From the listing below, pull out the lines that hold "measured".

### Data for processing ###

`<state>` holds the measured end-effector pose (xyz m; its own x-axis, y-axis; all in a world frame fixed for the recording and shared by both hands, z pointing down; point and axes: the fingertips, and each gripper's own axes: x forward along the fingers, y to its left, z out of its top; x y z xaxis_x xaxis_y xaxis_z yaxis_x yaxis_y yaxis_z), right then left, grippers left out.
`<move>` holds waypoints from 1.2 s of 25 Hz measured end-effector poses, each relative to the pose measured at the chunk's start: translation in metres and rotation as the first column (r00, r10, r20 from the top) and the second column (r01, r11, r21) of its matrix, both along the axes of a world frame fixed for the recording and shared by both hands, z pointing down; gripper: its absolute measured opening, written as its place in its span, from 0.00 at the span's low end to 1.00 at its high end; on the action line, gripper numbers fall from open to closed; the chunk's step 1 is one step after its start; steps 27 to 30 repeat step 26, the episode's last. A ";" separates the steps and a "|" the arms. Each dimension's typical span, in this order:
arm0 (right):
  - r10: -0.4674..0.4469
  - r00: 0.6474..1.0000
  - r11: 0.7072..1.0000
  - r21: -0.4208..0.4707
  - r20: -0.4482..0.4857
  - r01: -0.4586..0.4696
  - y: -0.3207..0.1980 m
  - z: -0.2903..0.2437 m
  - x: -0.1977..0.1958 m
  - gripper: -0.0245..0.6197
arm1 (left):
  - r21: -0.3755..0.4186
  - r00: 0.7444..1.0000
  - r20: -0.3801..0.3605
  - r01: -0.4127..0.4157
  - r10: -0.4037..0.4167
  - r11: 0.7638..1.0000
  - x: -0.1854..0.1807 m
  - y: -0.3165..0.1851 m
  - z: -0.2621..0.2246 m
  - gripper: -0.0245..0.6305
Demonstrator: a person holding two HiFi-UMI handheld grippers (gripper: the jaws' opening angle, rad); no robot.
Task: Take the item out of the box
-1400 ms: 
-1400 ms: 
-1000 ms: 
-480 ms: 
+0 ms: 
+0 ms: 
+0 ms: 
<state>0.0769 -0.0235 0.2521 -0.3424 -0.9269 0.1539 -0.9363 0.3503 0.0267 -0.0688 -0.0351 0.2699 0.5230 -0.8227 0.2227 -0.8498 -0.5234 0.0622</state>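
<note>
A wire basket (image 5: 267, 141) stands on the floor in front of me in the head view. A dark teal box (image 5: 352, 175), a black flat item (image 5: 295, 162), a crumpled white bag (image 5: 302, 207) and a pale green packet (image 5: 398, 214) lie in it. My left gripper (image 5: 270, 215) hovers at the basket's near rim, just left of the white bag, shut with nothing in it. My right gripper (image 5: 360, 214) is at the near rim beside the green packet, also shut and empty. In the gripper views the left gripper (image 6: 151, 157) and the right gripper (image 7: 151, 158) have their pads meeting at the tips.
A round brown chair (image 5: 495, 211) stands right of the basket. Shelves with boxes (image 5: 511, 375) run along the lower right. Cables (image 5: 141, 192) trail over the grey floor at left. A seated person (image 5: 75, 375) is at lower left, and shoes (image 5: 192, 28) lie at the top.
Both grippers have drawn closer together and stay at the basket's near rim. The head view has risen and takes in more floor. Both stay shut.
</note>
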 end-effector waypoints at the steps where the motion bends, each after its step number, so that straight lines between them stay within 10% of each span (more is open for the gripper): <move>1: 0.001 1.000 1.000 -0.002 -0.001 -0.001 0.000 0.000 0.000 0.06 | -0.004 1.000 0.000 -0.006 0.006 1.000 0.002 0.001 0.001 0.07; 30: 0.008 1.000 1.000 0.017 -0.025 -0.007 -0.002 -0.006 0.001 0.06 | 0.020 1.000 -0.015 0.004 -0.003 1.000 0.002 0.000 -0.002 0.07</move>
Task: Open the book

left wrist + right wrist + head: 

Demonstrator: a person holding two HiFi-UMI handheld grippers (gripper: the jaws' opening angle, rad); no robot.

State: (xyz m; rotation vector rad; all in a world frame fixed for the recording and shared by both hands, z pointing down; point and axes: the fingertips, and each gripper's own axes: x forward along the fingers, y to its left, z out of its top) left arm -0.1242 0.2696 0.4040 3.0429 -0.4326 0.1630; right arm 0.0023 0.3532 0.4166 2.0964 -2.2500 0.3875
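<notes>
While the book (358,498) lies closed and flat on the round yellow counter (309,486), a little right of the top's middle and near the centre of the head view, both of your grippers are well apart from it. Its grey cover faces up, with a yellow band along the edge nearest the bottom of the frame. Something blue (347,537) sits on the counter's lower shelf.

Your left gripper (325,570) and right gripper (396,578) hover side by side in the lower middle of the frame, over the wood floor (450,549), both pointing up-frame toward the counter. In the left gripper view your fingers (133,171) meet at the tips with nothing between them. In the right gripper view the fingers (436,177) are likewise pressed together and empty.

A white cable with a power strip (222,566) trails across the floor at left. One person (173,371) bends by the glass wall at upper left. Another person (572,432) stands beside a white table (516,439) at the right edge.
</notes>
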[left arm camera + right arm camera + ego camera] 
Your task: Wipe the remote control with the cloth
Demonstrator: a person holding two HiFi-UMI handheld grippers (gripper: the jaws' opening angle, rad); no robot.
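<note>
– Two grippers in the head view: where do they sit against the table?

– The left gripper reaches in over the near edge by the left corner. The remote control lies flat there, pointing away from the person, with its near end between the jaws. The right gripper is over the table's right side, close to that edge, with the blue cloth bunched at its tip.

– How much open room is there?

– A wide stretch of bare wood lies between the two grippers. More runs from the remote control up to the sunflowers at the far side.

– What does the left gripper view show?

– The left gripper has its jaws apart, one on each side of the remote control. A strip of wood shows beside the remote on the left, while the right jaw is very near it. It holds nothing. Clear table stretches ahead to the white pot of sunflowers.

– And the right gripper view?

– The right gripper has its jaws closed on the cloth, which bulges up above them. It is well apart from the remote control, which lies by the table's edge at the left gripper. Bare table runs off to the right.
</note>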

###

§ Your response
`<state>` holds the measured end-effector pose (xyz m; its own x-axis, y-axis; all in a world frame fixed for the recording and shared by both hands, z pointing down; point and axes: the fingertips, and each gripper's own axes: x forward along the fingers, y to its left, z out of its top; x y z xaxis_x xaxis_y xaxis_z yaxis_x yaxis_y yaxis_z), right then left, grippers left out.
`<move>` holds waypoints from 1.2 s of 25 Hz measured end-effector poses, each relative to the pose measured at the chunk's start: translation in metres and rotation as the first column (r00, r10, r20 from the top) and the second column (r01, r11, r21) of its matrix, both along the axes of a world frame fixed for the recording and shared by both hands, z pointing down; gripper: its absolute measured opening, written as its place in its span, from 0.00 at the span's low end to 1.00 at its high end; on the action line, gripper numbers fall from open to closed; the chunk's step 1 is one step after its start; steps 27 to 30 repeat step 26, the episode's last. A ";" separates the steps and a "|" the arms. Each dimension's typical span, in this order:

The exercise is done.